[Stored items]
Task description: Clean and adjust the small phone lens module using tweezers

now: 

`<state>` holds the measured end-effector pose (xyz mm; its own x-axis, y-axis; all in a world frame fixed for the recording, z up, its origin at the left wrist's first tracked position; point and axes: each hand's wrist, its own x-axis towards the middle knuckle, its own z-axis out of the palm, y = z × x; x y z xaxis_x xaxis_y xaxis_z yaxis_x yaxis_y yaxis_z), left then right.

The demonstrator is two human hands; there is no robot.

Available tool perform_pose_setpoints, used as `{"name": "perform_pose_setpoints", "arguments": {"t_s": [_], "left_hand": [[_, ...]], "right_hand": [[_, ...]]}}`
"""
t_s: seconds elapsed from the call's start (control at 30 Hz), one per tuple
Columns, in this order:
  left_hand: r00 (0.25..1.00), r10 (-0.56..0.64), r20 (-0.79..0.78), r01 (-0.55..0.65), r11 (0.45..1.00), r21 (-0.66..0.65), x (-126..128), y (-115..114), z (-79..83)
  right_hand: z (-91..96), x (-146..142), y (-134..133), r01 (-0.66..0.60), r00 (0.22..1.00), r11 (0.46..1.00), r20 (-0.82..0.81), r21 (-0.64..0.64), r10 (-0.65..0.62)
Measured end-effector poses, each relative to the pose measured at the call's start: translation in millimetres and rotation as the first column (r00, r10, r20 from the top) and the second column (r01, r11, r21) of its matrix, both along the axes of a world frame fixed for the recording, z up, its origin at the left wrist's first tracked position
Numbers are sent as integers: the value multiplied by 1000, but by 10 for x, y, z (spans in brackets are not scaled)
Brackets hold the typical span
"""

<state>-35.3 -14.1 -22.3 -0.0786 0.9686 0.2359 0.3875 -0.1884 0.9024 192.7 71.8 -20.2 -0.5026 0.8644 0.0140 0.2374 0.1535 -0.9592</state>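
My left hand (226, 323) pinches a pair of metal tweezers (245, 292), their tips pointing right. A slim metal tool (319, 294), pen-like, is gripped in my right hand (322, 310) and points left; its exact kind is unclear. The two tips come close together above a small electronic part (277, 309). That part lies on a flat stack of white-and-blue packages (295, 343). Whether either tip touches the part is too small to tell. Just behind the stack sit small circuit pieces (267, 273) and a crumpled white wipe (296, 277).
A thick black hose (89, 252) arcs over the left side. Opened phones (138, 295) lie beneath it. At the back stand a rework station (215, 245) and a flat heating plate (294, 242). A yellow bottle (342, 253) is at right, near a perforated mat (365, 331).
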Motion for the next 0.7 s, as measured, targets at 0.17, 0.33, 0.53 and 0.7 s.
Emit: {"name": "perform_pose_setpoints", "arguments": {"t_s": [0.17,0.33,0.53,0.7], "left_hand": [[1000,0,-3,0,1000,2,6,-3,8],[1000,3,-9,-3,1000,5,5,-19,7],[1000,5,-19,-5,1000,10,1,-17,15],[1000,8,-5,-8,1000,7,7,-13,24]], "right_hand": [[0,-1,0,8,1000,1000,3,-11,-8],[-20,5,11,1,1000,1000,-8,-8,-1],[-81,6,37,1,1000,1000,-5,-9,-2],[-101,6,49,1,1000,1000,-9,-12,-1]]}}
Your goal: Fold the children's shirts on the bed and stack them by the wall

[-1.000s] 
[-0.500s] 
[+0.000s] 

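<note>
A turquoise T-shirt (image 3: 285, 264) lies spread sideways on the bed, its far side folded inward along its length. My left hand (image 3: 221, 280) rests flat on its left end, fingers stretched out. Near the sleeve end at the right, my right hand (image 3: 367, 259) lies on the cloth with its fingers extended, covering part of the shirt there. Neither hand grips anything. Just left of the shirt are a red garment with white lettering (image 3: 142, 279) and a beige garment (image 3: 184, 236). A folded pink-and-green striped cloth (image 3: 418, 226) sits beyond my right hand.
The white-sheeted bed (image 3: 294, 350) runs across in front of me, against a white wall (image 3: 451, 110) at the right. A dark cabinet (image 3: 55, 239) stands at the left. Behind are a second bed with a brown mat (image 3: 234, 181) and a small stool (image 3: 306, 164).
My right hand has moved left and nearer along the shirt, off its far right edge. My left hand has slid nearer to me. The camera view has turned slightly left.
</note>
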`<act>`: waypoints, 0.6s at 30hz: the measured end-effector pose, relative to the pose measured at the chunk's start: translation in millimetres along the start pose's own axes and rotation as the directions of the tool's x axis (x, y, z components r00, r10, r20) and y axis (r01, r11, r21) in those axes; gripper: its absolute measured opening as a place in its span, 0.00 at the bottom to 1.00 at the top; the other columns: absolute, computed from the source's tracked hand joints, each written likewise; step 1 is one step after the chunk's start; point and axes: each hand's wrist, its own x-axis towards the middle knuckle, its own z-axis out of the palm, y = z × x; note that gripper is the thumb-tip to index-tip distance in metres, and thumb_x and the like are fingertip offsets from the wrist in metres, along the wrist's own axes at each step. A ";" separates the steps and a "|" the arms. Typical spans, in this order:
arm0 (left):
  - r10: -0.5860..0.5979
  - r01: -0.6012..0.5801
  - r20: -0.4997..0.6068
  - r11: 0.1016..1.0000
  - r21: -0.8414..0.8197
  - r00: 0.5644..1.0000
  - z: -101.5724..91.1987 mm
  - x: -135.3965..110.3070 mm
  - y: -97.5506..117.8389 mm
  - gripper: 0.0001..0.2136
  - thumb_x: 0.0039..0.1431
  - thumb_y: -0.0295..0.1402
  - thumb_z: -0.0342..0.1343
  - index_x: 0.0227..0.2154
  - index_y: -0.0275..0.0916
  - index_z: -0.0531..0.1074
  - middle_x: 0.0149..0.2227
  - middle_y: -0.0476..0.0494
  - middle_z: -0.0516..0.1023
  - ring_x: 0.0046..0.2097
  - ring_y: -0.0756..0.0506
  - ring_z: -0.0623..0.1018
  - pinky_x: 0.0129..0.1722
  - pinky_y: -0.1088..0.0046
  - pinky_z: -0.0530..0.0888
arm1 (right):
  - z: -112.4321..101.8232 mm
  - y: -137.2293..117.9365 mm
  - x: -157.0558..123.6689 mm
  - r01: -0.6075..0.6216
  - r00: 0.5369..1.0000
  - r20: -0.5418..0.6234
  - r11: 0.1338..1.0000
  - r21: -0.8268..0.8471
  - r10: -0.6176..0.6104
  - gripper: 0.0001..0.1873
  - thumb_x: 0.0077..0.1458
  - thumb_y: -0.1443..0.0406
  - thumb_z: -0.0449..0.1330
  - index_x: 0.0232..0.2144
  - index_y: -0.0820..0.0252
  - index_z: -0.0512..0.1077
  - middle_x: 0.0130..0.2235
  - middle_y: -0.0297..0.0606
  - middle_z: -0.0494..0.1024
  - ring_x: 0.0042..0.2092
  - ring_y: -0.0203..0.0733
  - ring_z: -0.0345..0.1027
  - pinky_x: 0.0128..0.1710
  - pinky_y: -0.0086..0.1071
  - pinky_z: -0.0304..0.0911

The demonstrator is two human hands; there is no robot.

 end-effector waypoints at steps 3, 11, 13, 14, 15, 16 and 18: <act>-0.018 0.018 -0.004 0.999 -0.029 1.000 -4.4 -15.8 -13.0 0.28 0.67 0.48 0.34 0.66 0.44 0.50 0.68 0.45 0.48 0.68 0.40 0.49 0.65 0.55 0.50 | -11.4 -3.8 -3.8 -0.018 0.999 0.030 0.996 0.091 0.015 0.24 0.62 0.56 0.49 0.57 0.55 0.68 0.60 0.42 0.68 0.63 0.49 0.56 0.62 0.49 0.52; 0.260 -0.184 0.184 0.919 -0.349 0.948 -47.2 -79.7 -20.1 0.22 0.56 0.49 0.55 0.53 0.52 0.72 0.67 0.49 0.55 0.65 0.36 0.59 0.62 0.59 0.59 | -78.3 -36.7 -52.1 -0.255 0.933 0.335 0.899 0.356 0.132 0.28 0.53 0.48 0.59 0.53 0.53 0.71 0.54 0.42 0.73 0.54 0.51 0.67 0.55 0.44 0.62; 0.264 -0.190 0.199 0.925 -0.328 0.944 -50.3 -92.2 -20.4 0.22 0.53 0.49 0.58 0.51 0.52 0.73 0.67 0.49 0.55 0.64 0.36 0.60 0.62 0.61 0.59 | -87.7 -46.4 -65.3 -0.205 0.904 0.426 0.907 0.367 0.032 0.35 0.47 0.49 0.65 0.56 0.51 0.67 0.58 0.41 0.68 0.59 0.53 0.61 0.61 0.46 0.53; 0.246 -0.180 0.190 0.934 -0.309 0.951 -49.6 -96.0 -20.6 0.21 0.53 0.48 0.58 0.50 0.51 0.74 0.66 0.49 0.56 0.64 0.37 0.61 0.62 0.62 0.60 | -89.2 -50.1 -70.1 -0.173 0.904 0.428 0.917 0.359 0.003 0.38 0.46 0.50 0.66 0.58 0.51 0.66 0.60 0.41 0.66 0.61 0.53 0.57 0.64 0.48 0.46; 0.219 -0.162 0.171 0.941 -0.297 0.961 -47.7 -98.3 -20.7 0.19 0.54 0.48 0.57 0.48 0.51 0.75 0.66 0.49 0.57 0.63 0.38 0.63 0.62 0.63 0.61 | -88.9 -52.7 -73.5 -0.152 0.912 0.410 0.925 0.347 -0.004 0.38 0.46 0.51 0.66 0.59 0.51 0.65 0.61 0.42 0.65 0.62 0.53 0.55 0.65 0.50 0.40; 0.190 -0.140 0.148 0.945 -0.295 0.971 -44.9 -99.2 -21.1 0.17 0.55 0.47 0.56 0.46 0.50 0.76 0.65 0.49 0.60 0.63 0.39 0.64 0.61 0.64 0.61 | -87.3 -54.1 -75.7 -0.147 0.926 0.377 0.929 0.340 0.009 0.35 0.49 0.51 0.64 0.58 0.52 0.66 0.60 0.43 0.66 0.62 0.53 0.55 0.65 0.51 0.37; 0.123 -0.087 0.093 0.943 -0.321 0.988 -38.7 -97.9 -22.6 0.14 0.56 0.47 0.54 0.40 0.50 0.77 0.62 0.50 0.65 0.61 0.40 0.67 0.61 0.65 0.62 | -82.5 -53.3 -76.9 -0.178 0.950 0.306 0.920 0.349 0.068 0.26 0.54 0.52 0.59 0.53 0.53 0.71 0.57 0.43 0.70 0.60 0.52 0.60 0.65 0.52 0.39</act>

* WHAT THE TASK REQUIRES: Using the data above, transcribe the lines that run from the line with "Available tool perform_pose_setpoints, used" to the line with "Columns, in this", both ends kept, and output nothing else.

* RESULT OF THIS TASK:
Available tool perform_pose_setpoints, used as `{"name": "perform_pose_setpoints", "arguments": {"t_s": [_], "left_hand": [[_, ...]], "right_hand": [[_, ...]]}}`
"""
t_s: seconds elapsed from the call's start (control at 30 Hz), one per tuple
Columns, in this order:

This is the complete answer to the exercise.